África do Sul: Familiares pedem reabertura de caso de angolano morto depois de reunir com o adido de imprensa da Embaixada de Angola
África do Sul: Familiares pedem reabertura de caso de angolano morto depois de reunir com o adido de imprensa da Embaixada de Angola
Anto

Os familiares de um cidadão angolano [de nome João Gaspar Neto] foi encontrado morto na via pública em 2008, na capital sul-africana, quando foi ao encontro de um diplomata da Embaixada de Angola na África do Sul, estão em vias de solicitar a reabertura do processo para que a verdade material venha a tona.

Na altura, imputou-se a responsabilidade ao então Adido de Imprensa, António dos Santos Nascimento, na foto, com quem o falecido teria, presumivelmente, saído na noite anterior. A Embaixada de Angola em Pretória tudo fez para que o caso fosse abafado.

O caso remonta em Dezembro de 2008, quando o malogrado João Neto – que se encontrava em tratamento médico naquele país – recebeu uma chamada telefónica para um encontro marcado, por volta das 21h, com alguém que, segundo o filho do malogrado, supõe ser um diplomata angolano, António dos Santos Nascimento, que na altura exercia as funções de Adido de Imprensa.

Antes de desaparecer, a vítima enviou mensagem a um amigo, dizendo que iria ao encontro de António Nascimento para tratar de assuntos relacionados à eleição deste diplomata para a posição de primeiro secretário do MPLA em Pretória.

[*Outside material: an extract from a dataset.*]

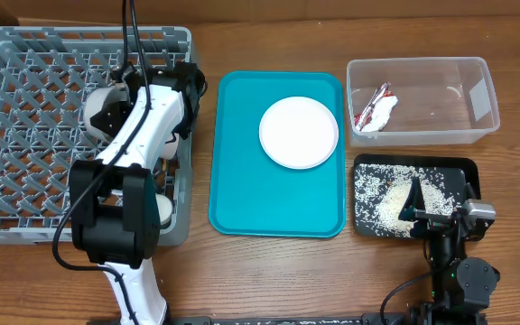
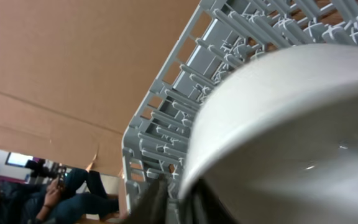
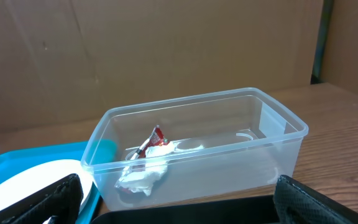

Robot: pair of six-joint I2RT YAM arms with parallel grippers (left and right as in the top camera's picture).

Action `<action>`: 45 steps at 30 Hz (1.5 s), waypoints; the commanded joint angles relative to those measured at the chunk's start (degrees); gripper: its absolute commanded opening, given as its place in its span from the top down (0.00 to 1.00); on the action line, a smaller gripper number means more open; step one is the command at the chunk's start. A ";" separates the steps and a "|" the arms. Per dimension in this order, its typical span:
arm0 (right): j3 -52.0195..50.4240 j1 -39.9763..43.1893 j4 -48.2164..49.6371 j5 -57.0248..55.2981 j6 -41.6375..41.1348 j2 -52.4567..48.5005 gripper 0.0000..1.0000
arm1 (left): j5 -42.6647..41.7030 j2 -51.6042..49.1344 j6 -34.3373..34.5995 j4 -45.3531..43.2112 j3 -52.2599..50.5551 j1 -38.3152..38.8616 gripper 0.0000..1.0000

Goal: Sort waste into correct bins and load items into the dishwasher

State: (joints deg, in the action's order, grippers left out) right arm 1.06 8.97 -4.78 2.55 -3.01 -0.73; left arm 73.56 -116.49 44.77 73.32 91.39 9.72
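Observation:
My left gripper (image 1: pixel 116 90) is inside the grey dish rack (image 1: pixel 25 135), shut on the rim of a small white bowl (image 1: pixel 100 110). In the left wrist view the bowl (image 2: pixel 291 124) fills the frame, with its rim between my fingers (image 2: pixel 179 202) and the rack's pegs (image 2: pixel 166 118) behind. A white plate (image 1: pixel 299 133) lies on the teal tray (image 1: pixel 242 181). The red wrapper and white tissue (image 1: pixel 375 110) lie in the clear tub (image 1: pixel 477 90). Rice (image 1: pixel 382 194) covers the black tray (image 1: pixel 459 171). My right gripper (image 1: pixel 420 203) is open and empty over the black tray. The chopsticks are out of view.
Another small white dish (image 1: pixel 162 209) sits in the rack's front right corner under my left arm. In the right wrist view the clear tub (image 3: pixel 241 155) with the wrapper (image 3: pixel 151 143) stands straight ahead, the plate (image 3: pixel 30 177) to its left, and a cardboard wall behind.

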 commanded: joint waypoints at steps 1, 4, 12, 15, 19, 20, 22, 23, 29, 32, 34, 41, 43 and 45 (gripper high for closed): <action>-0.59 0.20 0.17 -0.31 -0.37 0.55 0.00 | 0.85 -0.72 1.49 -0.22 0.04 0.24 0.73; -0.59 0.20 0.17 -0.28 -0.39 0.55 0.00 | -0.55 -0.72 1.20 0.57 0.72 1.77 0.70; -0.59 0.20 0.17 -0.28 -0.39 0.55 0.00 | -1.81 -0.72 -0.76 6.93 4.92 9.01 0.51; -0.59 0.20 0.17 -0.28 -0.39 0.55 0.00 | -2.27 -0.70 4.79 13.66 9.62 9.81 0.45; -0.59 0.20 0.17 -0.28 -0.39 0.55 0.00 | -8.94 -0.61 10.71 18.97 15.58 7.17 0.34; -0.59 0.20 0.17 -0.28 -0.39 0.55 0.00 | -12.28 -0.44 10.71 18.99 17.18 5.90 0.33; -0.59 0.20 0.17 -0.28 -0.39 0.55 0.00 | -19.47 -0.15 9.84 18.53 19.98 3.08 0.32; -0.59 0.20 0.17 -0.31 -0.39 0.55 0.00 | -24.13 0.04 7.02 17.42 21.31 1.33 0.32; -0.59 0.20 0.17 -0.28 -0.39 0.55 0.00 | -57.90 0.61 -17.55 8.35 25.46 -9.35 0.33; -0.59 0.20 0.17 -0.28 -0.39 0.55 0.00 | -69.16 0.68 -20.04 6.54 25.46 -14.97 0.35; -0.59 0.20 0.17 -0.31 -0.39 0.55 0.00 | -73.92 0.68 -22.12 5.35 25.46 -18.45 0.34; -0.59 0.20 0.17 -0.31 -0.39 0.55 0.00 | -80.08 0.68 -32.92 2.58 25.46 -26.03 0.30; -0.59 0.20 0.17 -0.28 -0.39 0.55 0.00 | -78.44 0.66 -33.07 2.21 25.44 -27.23 0.27; -0.59 0.20 0.17 -0.31 -0.39 0.55 0.00 | -77.29 0.61 -33.14 1.25 25.38 -28.15 0.27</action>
State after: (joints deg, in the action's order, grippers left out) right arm 1.06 8.97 -4.75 2.55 -3.01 -0.73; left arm -2.24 -116.71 15.73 75.44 115.61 -17.43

Três dias depois, o corpo de João Gaspar Neto apareceu sem vida com sinais de agressões na zona de Centurian, arredores de Pretória. A polícia sul-africana abriu um processo de investigação sob o n.º 2263/08.

A família tentou localizar o Adido de Imprensa que esteve, pela última vez, com o malogrado, mas sem sucesso. Por sua vez, a Embaixada angolana na África do Sul, na altura, dirigida por Miguel Neto, havia comunicado que António dos Santos Nascimento, viajaria para Luanda na manhã daquele mesmo dia em que o corpo – sem vida – foi encontrado na rua.

O assunto deu azo às acusações mútuas. A família do malogrado acusou a embaixada de não ter cooperado com as autoridades locais em apresentar António dos Santos Nascimento, a fim de prestar as devidas declarações o que terá acontecido.

Familiares que, na altura, foram ouvidos pelo Club-K, disseram que, um ano depois, elementos da embaixada angolana teriam transmitido a alguns membros da família informações de que João Gaspar Neto era próximo a segurança de Estado e que teria se desalinhado. Razão pela qual, as autoridades sul-africanas não deram sequência às investigações a pedido de Luanda.

Sob o título “O Camarada Gaspar Neto foi vítima de uma luta de vaidades”, Nelo de Carvalho, um engenheiro angolano radicado no Brasil, escreveu no seu blog que “os suspeitos do desaparecimento misterioso de João Gaspar Neto não foram revelados nem formalizados pelas as autoridades sul-africanas”, augurando que o assunto foi resolvido com êxito e rapidez.

Nascido em Icolo e Bengo, Luanda, a 02 de Janeiro de 1955, o cidadão João Gaspar Neto era quadro do Gabinete do Aproveitamento do Médio Kwanza (GAMEK).